Supplied material
--- --- ---

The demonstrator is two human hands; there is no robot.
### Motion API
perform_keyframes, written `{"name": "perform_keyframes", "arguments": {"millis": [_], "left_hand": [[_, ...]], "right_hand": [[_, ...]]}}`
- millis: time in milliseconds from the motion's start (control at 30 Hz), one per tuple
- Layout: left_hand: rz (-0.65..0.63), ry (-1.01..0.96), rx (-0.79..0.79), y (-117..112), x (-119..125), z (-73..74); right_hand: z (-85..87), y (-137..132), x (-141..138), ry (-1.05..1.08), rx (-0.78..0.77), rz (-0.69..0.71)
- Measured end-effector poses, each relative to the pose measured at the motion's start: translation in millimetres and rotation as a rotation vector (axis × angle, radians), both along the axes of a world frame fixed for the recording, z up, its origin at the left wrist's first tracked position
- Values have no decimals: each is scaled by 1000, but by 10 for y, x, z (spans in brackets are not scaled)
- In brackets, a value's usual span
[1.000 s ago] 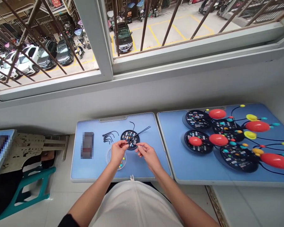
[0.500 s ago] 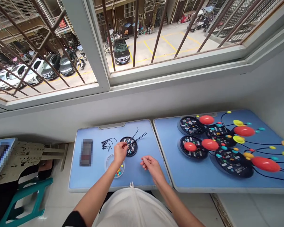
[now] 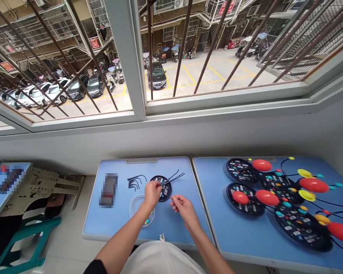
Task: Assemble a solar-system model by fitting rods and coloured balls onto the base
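Observation:
My left hand [image 3: 153, 194] is closed in a pinch on a few thin black rods [image 3: 174, 178], whose far ends point up and right. Under the rods lies a round black base [image 3: 165, 193] with small coloured print, partly hidden by my left hand. My right hand [image 3: 185, 210] hovers just right of the base, thumb and fingers pressed together; whatever is between them is too small to tell. Below my left forearm stands a clear round tub [image 3: 133, 211] with small coloured beads [image 3: 148, 220] in it. Several bent black rods [image 3: 134, 180] lie left of the base.
A blurred dark object [image 3: 108, 190] lies on the left of the blue table [image 3: 118, 224]. On the adjoining right table [image 3: 220, 224] stand several black bases with red balloon-like bodies [image 3: 267, 198] and coloured-tipped rods. A barred window is ahead; a person sits at far left.
The view has tilted up and shifted, so the tables appear lower. My right hand has come closer to my left hand. My left hand keeps its pinch on the black rods.

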State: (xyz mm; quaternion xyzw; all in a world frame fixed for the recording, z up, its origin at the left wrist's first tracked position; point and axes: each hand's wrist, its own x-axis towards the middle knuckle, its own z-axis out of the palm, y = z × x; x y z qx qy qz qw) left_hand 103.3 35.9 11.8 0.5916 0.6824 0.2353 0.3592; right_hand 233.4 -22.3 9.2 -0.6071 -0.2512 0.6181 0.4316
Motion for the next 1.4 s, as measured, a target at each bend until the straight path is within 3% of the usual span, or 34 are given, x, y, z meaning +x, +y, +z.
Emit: {"name": "perform_keyframes", "arguments": {"millis": [467, 867, 1400], "left_hand": [[76, -183, 4, -35, -18, -49], [41, -192, 51, -59, -47, -161], [56, -227, 75, -120, -66, -224]], "right_hand": [[-139, 555, -284, 5, 27, -11], [-132, 584, -290, -51, 61, 5], [-181, 608, -222, 30, -3, 100]]}}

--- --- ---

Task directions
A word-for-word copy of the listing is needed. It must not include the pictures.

Completed exercise
The demonstrator is two human hands; there is no robot.
### Motion API
perform_keyframes, written `{"name": "perform_keyframes", "arguments": {"millis": [_], "left_hand": [[_, ...]], "right_hand": [[_, ...]]}}`
- millis: time in milliseconds from the motion's start (control at 30 Hz), one per tuple
- Layout: left_hand: rz (-0.65..0.63), ry (-1.01..0.96), rx (-0.79..0.79), y (-117..112), x (-119..125), z (-73..74); right_hand: z (-85..87), y (-137..132), x (-141..138), ry (-1.05..1.08), rx (-0.78..0.77), rz (-0.69..0.71)
- Measured end-effector poses, each relative to the pose measured at the motion's start: translation in millimetres and rotation as a rotation vector (axis × angle, radians), both along the axes of a world frame fixed for the recording, z up, its origin at the left wrist's first tracked position
- Values have no decimals: each is scaled by 1000, but by 10 for y, x, z (spans in brackets are not scaled)
- In brackets, a value's usual span
[1.000 s ago] 
[0.500 s ago] 
[now] 
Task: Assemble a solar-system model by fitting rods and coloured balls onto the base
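Observation:
My left hand [image 3: 153, 194] is closed in a pinch on a few thin black rods [image 3: 174, 178], whose far ends point up and right. Under the rods lies a round black base [image 3: 165, 193] with small coloured print, partly hidden by my left hand. My right hand [image 3: 185, 210] hovers just right of the base, thumb and fingers pressed together; whatever is between them is too small to tell. Below my left forearm stands a clear round tub [image 3: 133, 211] with small coloured beads [image 3: 148, 220] in it. Several bent black rods [image 3: 134, 180] lie left of the base.
A blurred dark object [image 3: 108, 190] lies on the left of the blue table [image 3: 118, 224]. On the adjoining right table [image 3: 220, 224] stand several black bases with red balloon-like bodies [image 3: 267, 198] and coloured-tipped rods. A barred window is ahead; a person sits at far left.
The view has tilted up and shifted, so the tables appear lower. My right hand has come closer to my left hand. My left hand keeps its pinch on the black rods.
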
State: (xyz mm; quaternion xyzw; all in a world frame fixed for the recording, z up, its origin at the left wrist's first tracked position; point and axes: each hand's wrist, its own x-axis towards the middle knuckle, its own z-axis out of the palm, y = z × x; x y z qx qy qz qw) left_hand 103.3 35.9 11.8 0.5916 0.6824 0.2353 0.3592; right_hand 233.4 -22.3 9.2 -0.6071 -0.2512 0.6181 0.4316
Motion for the next 1.4 s, as measured, a target at each bend until the straight path is within 3% of the usual span, or 34 are given, x, y, z meaning +x, +y, +z.
Emit: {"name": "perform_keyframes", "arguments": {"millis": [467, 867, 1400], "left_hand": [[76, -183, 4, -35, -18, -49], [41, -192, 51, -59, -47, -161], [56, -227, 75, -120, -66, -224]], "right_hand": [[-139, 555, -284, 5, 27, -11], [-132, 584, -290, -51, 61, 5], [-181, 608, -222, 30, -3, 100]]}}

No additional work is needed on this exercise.